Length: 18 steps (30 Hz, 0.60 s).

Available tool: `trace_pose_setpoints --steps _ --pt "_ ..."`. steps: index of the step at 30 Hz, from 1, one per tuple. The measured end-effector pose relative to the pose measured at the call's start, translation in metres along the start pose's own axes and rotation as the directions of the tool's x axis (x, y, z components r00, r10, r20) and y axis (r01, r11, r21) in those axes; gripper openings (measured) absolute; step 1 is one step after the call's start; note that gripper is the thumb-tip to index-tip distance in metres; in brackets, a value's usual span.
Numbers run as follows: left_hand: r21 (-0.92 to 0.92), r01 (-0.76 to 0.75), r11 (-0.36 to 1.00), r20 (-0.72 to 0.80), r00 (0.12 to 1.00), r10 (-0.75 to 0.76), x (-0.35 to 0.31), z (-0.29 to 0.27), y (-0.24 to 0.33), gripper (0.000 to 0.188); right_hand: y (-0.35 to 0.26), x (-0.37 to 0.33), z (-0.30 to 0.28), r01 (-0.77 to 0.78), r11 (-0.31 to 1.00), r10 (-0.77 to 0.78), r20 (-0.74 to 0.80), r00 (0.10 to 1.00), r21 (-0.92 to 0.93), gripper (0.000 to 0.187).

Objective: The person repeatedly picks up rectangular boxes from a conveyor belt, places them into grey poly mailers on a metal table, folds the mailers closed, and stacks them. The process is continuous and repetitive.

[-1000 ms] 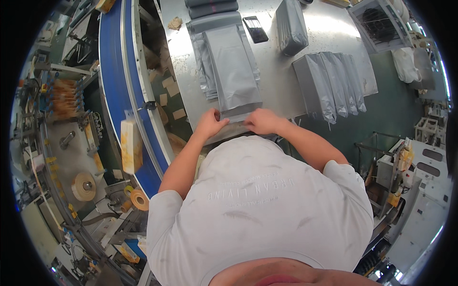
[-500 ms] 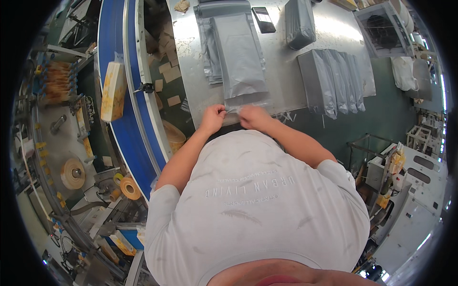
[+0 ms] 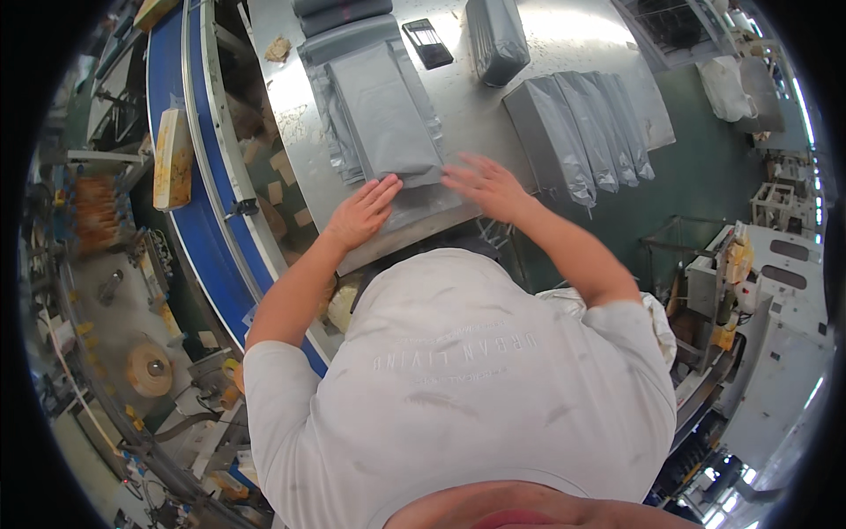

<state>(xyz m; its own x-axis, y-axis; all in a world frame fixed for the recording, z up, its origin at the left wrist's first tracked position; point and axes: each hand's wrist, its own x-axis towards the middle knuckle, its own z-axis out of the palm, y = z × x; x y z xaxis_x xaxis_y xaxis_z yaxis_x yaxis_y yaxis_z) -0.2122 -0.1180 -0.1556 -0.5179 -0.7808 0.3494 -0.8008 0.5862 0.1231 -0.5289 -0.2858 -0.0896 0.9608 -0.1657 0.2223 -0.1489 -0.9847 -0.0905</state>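
In front of me, a filled grey plastic mailer bag [image 3: 379, 106] lies on top of flat grey bags [image 3: 319, 97] on the metal table. My left hand [image 3: 363, 213] rests at the near left corner of the filled bag, its fingers stretched out and flat on the plastic. By the near right corner is my right hand [image 3: 490, 187], fingers spread and slightly blurred, holding nothing; whether it touches the plastic is unclear. Between the hands, the bag's near end looks folded. A thin plastic flap [image 3: 423, 201] extends from there toward the table edge.
Several packed grey bags [image 3: 573, 132] stand in a row at the right, with another grey package [image 3: 496, 44] behind them. A dark phone-like device [image 3: 428, 44] lies at the back. A blue conveyor [image 3: 207, 256] carrying a yellow-white carton [image 3: 174, 160] runs along the left.
My hands have gone from pinching near the bag's end to lying outstretched at its two near corners. The whole view has shifted, so the table appears further left.
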Motion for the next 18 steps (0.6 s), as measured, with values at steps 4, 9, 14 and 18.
trace_pose_setpoints --steps 4,9,14,18 --pt "0.004 -0.063 0.998 0.097 0.993 0.062 0.003 -0.009 -0.016 0.013 0.052 0.021 0.047 0.380 0.923 -0.380 -0.004 0.925 0.068 0.030" --pt "-0.301 0.373 0.878 0.012 0.922 -0.387 0.010 -0.008 -0.028 0.010 0.065 0.009 0.077 -0.306 0.604 0.314 0.133 0.940 0.736 0.013" --pt "-0.877 0.389 -0.281 0.310 0.012 -0.951 0.017 0.063 -0.045 0.033 0.050 0.068 0.096 -0.695 0.021 0.714 0.476 0.514 0.719 0.020" --pt "-0.727 0.671 -0.146 -0.010 -0.223 -0.975 0.029 0.080 -0.026 0.031 0.038 0.083 0.111 -0.764 0.059 0.890 0.313 0.332 0.642 0.034"
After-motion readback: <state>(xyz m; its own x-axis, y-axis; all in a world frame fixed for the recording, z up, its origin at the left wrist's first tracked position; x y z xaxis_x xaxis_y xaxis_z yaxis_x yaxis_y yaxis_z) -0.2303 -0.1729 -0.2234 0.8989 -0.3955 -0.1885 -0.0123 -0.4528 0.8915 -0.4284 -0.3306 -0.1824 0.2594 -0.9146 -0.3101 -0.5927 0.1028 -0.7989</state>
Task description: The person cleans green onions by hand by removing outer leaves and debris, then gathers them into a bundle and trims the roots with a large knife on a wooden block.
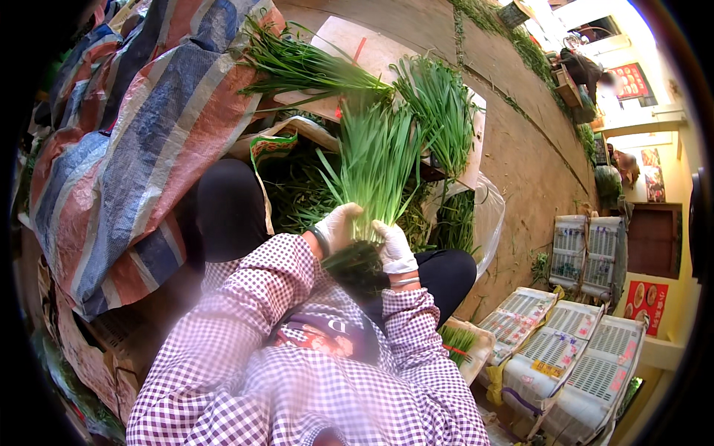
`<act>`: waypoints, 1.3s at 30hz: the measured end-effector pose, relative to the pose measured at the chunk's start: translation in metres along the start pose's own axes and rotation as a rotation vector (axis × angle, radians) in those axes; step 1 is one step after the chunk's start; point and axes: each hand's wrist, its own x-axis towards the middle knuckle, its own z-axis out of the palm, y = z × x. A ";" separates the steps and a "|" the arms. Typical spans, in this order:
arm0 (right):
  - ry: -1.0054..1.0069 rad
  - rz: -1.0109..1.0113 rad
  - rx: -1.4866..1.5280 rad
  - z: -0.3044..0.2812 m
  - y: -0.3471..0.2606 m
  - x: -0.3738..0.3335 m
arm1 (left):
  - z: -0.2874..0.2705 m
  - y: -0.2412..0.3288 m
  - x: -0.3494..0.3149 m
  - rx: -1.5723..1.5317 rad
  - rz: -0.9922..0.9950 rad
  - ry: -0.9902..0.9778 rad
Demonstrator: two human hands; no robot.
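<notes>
A bunch of long green garlic chives [378,152] stands in front of me, its leaves fanning away and its pale stems toward me. My left hand [339,226], in a white glove, is closed around the stems from the left. From the right, my gloved right hand [394,245] grips the same bunch low down. Beyond it, a bundle of chives [316,65] and a second bundle [444,111] lie on a whitish board [363,39]. Below my hands is a dark green clump [357,266], blurred, so I cannot tell whether it belongs to the held bunch.
An open sack [274,145] of loose dark leaves sits between my knees, with a clear plastic bag [489,223] to its right. Striped sheeting [141,141] covers a pile at left. Several white crates [554,346] stand at right, near cut chives [457,340]. A person [586,70] is far off.
</notes>
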 end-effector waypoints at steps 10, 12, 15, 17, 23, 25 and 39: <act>-0.102 -0.019 0.071 -0.002 0.002 0.000 | 0.033 0.006 -0.028 -0.009 0.020 -0.179; -0.163 0.000 0.116 0.006 -0.004 -0.006 | 0.013 0.006 -0.012 -0.016 -0.016 -0.162; -0.190 0.051 0.153 0.022 -0.020 -0.021 | 0.029 0.006 -0.018 -0.082 0.005 -0.284; -0.192 0.085 0.119 0.017 -0.020 -0.018 | 0.032 0.000 -0.012 -0.128 0.015 -0.284; -0.045 -0.145 -0.299 -0.012 0.002 -0.004 | 0.028 0.001 -0.004 -0.163 -0.011 -0.341; 0.200 -0.183 -0.510 0.011 -0.017 -0.022 | 0.026 0.003 -0.008 -0.177 0.009 -0.305; 0.383 -0.438 -1.162 0.055 -0.027 -0.047 | 0.043 -0.001 -0.023 -0.092 0.049 -0.171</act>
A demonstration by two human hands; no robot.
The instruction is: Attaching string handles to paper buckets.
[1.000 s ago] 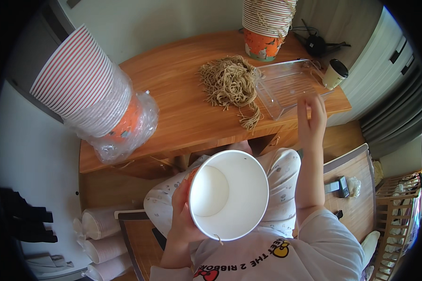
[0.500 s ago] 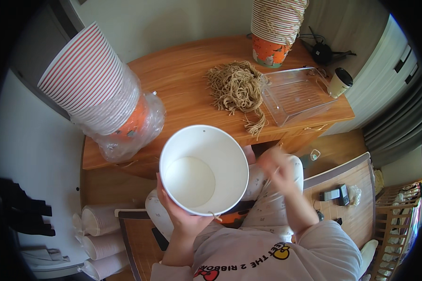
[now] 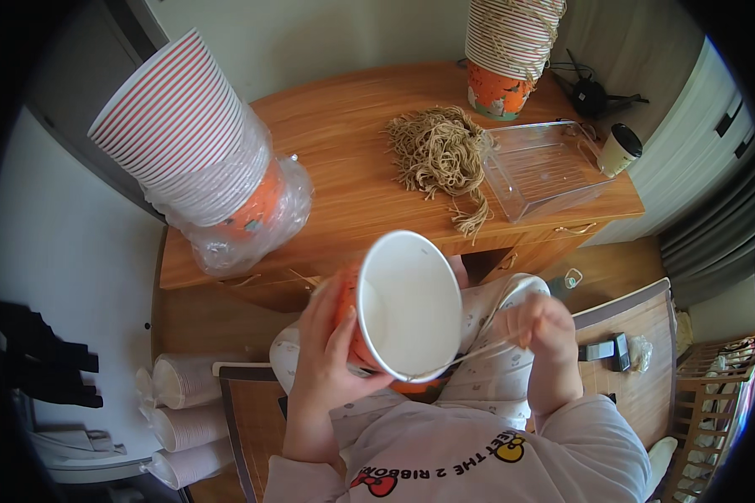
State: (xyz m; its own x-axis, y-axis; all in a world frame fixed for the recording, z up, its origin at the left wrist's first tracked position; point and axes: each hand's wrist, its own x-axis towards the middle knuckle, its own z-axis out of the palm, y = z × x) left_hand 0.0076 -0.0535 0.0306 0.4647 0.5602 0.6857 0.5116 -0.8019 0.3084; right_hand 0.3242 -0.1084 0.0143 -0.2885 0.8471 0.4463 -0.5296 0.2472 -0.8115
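Observation:
My left hand (image 3: pixel 331 344) is wrapped round the outside of a paper bucket (image 3: pixel 413 306), white inside and orange outside. The bucket is tilted over my lap, its mouth turned up and to the right. A thin twine cord (image 3: pixel 478 345) runs from the lower rim to my right hand (image 3: pixel 541 325), whose fingers are pinched on it and slightly blurred. On the desk beyond lies a tangled heap of tan twine (image 3: pixel 439 153).
A tall nested stack of striped-rim buckets (image 3: pixel 201 126), partly in clear plastic, leans at the desk's left. Another stack (image 3: pixel 512 59) with twine stands at the back right. A clear tray (image 3: pixel 545 168) and a lidded cup (image 3: pixel 619 151) sit nearby. Wrapped stacks (image 3: pixel 184 427) lie lower left.
The bucket has turned to the right, showing its orange outside, and my left hand now grips its left side. My right hand has moved right, drawing the cord out from the rim.

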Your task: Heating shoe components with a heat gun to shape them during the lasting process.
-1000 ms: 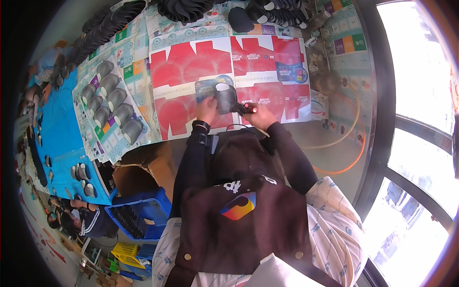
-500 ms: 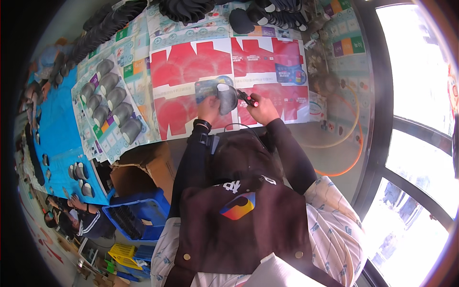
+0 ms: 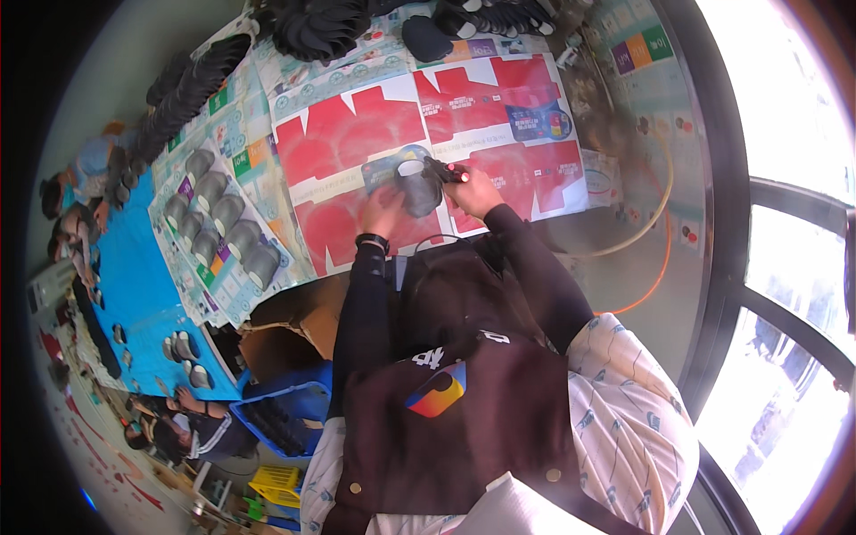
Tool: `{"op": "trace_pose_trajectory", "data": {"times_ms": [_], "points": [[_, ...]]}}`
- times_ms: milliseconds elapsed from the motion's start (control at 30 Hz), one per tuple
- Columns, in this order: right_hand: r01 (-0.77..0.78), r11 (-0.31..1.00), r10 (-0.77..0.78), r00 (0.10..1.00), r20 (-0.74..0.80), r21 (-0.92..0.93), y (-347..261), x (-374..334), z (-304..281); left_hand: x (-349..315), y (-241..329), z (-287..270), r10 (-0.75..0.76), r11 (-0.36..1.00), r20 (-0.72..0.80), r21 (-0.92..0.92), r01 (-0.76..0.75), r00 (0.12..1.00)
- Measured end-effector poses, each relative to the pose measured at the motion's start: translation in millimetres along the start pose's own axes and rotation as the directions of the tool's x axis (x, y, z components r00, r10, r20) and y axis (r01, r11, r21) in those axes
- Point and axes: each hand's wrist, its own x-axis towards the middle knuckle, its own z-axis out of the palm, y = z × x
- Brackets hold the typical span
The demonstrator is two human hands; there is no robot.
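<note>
- Pale printed sheeting (image 3: 254, 107) spreads across the work surface, with bright window panes (image 3: 776, 254) off to the right.
- A red-and-white printed sheet (image 3: 343, 129) lies flat on top, beneath both hands.
- Left hand (image 3: 382, 212): fingers bent in a narrow grip on the left side of a rounded gray piece (image 3: 419, 194); the exact placing of each fingertip is too small to tell.
- Right hand (image 3: 475, 192): fingers wrapped around a black tool (image 3: 440, 168) with red ends, its dark front reaching toward the gray piece's upper right edge; I cannot tell whether the two touch.
- Blue crate (image 3: 305, 403), below the table edge on the left: dark pieces (image 3: 272, 426) are bunched inside.
- Cardboard box (image 3: 321, 325), just beside that crate, its flaps spread; its contents are hard to make out.
- Yellow crate (image 3: 275, 484), lower down; what it holds is unclear.
- The gray piece sits between the two hands, against the left fingers and just left of the right ones, its pale patch at the top.
- More gray pieces (image 3: 226, 214) stand in two rows to the left.
</note>
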Motion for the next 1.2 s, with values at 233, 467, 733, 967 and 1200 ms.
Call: {"op": "trace_pose_trajectory", "data": {"times_ms": [233, 467, 733, 967, 1200], "points": [[0.111, 0.988, -0.119, 0.991, 0.068, 0.109, 25.7, 15.1, -3.2, -25.7, -10.6, -49.9, -0.192, 0.939, 0.05, -0.28, 0.199, 0.98], [-0.029, 0.993, 0.005, 0.978, 0.209, 0.115, 11.2, 9.2, -15.2, -53.2, -4.2, -70.3, -0.265, 0.857, 0.051, -0.446, 0.259, 0.963], [0.05, 0.998, -0.058, 0.978, 0.203, 0.041, 28.5, 24.4, -16.1, -57.0, -0.2, -63.4, -0.262, 0.808, 0.04, -0.538, 0.242, 0.964], [0.146, 0.963, -0.05, 0.923, 0.381, -0.227, 29.6, 18.1, -23.4, -56.2, -6.1, -58.3, -0.268, 0.8, 0.018, -0.553, 0.233, 0.963], [0.155, 0.982, -0.119, 0.951, 0.287, -0.108, 20.2, 6.5, -28.9, -37.8, -5.7, -43.6, -0.283, 0.817, 0.024, -0.518, 0.254, 0.959]]}}
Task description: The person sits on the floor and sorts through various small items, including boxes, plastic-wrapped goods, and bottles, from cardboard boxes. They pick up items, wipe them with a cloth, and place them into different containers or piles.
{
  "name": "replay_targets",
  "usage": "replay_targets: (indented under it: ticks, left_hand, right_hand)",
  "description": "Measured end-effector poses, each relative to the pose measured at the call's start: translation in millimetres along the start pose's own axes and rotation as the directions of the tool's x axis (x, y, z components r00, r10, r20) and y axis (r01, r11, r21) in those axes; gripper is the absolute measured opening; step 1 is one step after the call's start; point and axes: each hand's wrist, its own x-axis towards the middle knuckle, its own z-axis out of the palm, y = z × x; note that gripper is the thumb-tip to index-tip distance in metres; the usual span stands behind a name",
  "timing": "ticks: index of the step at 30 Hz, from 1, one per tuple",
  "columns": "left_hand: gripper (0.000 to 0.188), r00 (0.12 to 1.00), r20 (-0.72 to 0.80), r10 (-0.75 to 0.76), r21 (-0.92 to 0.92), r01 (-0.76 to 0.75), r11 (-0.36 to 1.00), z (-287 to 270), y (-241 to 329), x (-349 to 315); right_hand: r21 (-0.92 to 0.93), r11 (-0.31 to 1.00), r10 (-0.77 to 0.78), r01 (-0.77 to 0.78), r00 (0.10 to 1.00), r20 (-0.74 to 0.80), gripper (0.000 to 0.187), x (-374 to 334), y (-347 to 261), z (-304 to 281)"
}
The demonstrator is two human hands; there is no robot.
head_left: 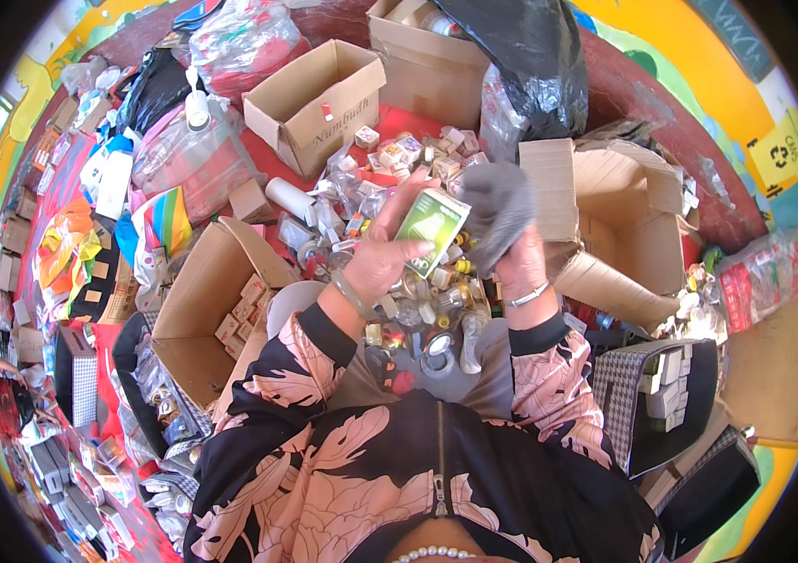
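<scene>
My left hand [375, 266] grips a flat green packet [433, 232] with a pale edge, thumb across its face and fingers behind it. Close beside it, my right hand [519, 267] clasps a grey cloth [500, 208], smeared by motion, which covers most of the fingers. The cloth lies next to the packet's right edge; whether they touch I cannot tell. Under both hands spreads a heap of small glass bottles and vials [441, 305], some with yellow caps. Small printed cartons [402, 150] lie beyond the packet. A white cylindrical container [290, 198] rests left of the heap.
Open cardboard boxes stand around me: one ahead [314, 108], one at right [629, 220], and one at left [216, 319] holding small cartons. A black plastic bag [535, 70] bulges at the back. Checked bins [657, 403] flank my legs. Bags and packages [89, 244] cover the left side.
</scene>
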Motion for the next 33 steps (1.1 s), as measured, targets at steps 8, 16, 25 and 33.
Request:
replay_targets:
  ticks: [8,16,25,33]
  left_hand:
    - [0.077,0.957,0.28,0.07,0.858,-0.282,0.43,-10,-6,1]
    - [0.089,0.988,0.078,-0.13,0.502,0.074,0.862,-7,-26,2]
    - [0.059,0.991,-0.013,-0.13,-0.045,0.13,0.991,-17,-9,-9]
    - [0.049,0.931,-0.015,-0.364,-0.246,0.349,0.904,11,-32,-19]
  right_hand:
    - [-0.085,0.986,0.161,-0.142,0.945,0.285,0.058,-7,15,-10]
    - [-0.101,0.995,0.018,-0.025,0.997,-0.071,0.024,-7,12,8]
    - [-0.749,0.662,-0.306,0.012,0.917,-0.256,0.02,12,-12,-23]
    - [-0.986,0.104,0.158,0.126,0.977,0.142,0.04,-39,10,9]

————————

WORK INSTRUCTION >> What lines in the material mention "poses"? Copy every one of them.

ANSWER SECTION >>
- Measured end-effector poses, each relative to the pose measured at the motion's start: translation in millimetres along the start pose's own axes and rotation as the directions of the tool's x axis (x, y, z components r00, r10, r20) and y axis (r01, r11, r21) in those axes
  "description": "Measured end-effector poses, each relative to the pose measured at the call's start: translation in millimetres along the start pose's own axes and rotation as the directions of the tool's x axis (x, y, z components r00, r10, r20) and y axis (r01, r11, r21) in those axes; gripper is the absolute measured opening; step 1 is one step after the call's start; point and axes: each hand's wrist, its own x-axis towards the middle knuckle, its own z-axis out of the palm, y = z × x; note that gripper is the thumb-tip to index-tip distance in metres; the usual span stands behind a name",

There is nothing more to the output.